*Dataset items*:

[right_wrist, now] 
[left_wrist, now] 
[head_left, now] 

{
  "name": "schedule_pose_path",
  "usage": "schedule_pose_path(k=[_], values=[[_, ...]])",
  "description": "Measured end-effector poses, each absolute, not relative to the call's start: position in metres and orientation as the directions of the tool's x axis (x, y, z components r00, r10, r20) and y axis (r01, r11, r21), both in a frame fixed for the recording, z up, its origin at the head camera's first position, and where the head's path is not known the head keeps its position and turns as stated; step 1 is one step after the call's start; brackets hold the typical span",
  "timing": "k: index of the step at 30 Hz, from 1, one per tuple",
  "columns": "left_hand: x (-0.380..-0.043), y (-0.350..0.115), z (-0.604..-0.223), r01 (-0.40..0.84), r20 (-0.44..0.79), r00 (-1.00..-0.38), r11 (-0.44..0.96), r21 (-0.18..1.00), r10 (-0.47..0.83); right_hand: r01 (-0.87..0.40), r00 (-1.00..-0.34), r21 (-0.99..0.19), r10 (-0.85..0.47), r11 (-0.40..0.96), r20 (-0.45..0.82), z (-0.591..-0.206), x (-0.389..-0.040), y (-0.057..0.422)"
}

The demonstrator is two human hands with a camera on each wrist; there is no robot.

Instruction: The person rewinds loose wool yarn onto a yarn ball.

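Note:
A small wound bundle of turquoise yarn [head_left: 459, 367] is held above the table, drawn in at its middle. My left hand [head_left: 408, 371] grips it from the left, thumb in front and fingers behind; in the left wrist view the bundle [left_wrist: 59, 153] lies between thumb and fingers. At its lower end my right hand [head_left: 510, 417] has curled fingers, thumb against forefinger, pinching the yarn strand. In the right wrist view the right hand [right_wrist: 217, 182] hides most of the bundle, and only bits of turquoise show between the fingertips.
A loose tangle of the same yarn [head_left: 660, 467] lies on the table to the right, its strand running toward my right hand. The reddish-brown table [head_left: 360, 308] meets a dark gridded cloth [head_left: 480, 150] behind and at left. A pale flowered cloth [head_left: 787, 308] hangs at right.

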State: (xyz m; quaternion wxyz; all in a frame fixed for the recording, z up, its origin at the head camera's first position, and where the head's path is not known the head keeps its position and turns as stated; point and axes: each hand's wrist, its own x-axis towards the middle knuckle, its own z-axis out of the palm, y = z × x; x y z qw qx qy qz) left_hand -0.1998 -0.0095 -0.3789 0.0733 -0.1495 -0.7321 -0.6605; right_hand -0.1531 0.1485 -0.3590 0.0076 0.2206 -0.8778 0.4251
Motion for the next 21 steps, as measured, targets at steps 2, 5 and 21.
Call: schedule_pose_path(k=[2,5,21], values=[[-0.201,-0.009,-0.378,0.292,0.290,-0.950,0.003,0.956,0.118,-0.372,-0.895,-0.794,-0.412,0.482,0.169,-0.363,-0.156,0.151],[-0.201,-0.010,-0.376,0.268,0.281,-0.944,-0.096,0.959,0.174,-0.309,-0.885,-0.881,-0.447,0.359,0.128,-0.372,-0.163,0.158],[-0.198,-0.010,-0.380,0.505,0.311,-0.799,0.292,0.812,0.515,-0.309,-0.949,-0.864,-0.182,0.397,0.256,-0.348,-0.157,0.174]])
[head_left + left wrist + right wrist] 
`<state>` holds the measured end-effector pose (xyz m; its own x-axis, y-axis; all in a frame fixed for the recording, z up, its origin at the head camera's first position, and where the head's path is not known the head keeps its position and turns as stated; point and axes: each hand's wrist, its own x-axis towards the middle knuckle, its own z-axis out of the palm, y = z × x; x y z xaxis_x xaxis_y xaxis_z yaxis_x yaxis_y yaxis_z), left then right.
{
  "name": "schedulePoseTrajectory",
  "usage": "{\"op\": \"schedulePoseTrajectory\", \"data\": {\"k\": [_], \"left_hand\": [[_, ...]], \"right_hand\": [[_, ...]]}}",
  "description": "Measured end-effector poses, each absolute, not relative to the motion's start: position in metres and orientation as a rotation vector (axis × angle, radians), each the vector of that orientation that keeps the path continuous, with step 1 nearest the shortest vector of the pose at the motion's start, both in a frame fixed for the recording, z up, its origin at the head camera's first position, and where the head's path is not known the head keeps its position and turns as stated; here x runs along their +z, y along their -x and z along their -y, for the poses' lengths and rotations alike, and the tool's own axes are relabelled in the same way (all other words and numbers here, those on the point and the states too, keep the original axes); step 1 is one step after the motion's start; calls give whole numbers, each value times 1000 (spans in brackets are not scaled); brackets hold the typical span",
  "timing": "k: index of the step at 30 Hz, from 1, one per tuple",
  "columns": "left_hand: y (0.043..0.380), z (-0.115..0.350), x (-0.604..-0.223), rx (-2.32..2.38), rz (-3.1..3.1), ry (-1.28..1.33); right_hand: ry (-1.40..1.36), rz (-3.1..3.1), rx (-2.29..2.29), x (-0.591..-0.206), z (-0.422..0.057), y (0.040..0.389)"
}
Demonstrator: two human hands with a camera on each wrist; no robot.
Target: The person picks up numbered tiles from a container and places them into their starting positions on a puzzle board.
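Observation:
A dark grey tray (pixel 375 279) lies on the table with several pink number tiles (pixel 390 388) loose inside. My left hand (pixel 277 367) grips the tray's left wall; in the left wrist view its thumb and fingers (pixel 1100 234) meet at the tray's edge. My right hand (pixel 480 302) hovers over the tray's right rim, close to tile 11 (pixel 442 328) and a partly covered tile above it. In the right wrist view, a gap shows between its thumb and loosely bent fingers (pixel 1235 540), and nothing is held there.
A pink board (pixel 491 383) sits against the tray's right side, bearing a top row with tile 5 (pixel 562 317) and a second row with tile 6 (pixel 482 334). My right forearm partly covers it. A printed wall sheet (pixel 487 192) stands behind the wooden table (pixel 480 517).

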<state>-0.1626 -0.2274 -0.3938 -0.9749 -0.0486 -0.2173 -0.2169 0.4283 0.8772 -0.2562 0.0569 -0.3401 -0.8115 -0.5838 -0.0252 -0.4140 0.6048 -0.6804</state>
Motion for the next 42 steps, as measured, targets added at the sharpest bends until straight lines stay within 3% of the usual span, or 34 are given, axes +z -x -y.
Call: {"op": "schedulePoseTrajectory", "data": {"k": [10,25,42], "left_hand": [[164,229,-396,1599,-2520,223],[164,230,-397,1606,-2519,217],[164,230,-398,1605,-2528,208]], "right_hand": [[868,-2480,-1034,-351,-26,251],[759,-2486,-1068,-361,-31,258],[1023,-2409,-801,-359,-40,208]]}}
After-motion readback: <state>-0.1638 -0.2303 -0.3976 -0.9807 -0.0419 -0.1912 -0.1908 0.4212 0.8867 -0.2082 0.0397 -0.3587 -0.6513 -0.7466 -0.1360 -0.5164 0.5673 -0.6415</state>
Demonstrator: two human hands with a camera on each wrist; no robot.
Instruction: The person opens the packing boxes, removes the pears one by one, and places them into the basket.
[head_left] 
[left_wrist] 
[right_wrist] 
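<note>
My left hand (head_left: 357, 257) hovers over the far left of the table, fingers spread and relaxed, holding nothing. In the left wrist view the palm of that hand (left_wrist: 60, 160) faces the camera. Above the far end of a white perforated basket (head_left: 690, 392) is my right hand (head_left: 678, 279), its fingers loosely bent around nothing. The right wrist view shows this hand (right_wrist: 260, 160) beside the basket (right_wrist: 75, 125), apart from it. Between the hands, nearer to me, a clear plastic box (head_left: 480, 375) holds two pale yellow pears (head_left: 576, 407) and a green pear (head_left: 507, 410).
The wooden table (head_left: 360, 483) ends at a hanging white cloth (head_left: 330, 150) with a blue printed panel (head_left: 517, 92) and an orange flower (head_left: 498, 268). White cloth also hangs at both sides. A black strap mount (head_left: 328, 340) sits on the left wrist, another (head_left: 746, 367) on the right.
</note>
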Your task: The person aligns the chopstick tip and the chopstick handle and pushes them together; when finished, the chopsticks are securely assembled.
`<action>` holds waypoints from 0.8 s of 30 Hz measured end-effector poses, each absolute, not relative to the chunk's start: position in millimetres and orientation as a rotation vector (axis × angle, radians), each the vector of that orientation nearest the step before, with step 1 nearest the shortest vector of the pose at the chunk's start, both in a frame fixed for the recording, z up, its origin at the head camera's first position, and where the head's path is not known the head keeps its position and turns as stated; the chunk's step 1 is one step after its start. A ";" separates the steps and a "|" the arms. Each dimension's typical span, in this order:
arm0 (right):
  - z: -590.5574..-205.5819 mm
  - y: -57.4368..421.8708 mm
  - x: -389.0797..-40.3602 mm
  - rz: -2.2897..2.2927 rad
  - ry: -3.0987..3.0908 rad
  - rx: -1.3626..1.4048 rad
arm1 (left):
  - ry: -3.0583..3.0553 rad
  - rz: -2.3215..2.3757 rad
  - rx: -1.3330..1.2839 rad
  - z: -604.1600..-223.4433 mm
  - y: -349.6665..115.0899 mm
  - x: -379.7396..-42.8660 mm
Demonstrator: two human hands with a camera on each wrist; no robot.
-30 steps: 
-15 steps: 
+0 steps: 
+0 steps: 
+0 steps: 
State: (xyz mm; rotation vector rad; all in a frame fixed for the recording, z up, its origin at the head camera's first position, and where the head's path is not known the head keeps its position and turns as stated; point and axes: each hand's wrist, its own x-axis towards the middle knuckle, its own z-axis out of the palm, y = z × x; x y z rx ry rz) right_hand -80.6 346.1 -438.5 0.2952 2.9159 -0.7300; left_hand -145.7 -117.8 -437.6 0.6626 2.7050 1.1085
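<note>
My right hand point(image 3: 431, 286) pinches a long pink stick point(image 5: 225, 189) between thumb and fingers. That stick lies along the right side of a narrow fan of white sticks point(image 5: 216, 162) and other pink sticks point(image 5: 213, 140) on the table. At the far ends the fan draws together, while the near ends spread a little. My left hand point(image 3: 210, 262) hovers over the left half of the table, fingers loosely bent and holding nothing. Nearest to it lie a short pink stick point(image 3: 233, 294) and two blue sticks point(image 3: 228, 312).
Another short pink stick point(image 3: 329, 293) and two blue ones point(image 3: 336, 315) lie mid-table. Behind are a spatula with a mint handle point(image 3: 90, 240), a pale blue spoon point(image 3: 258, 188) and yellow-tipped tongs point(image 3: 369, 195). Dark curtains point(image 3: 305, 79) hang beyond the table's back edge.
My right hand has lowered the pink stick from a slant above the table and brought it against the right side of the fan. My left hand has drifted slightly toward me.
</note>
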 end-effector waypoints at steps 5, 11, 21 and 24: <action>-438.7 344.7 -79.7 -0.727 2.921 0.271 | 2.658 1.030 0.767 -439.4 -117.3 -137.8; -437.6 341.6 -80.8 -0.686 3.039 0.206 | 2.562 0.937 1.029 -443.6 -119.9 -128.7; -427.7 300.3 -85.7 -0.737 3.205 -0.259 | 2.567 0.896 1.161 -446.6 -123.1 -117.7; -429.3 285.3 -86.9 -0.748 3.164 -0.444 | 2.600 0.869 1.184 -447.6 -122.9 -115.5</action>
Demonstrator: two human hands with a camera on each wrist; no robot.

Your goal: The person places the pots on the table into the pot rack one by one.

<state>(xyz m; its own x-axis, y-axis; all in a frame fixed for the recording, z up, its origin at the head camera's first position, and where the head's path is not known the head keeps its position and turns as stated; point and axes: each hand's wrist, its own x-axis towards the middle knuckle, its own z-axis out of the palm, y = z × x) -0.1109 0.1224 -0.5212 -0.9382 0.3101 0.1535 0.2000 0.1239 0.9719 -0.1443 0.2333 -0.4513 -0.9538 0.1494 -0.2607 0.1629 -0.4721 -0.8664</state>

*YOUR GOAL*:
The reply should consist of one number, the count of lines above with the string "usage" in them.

*RESULT OF THIS TASK*:
2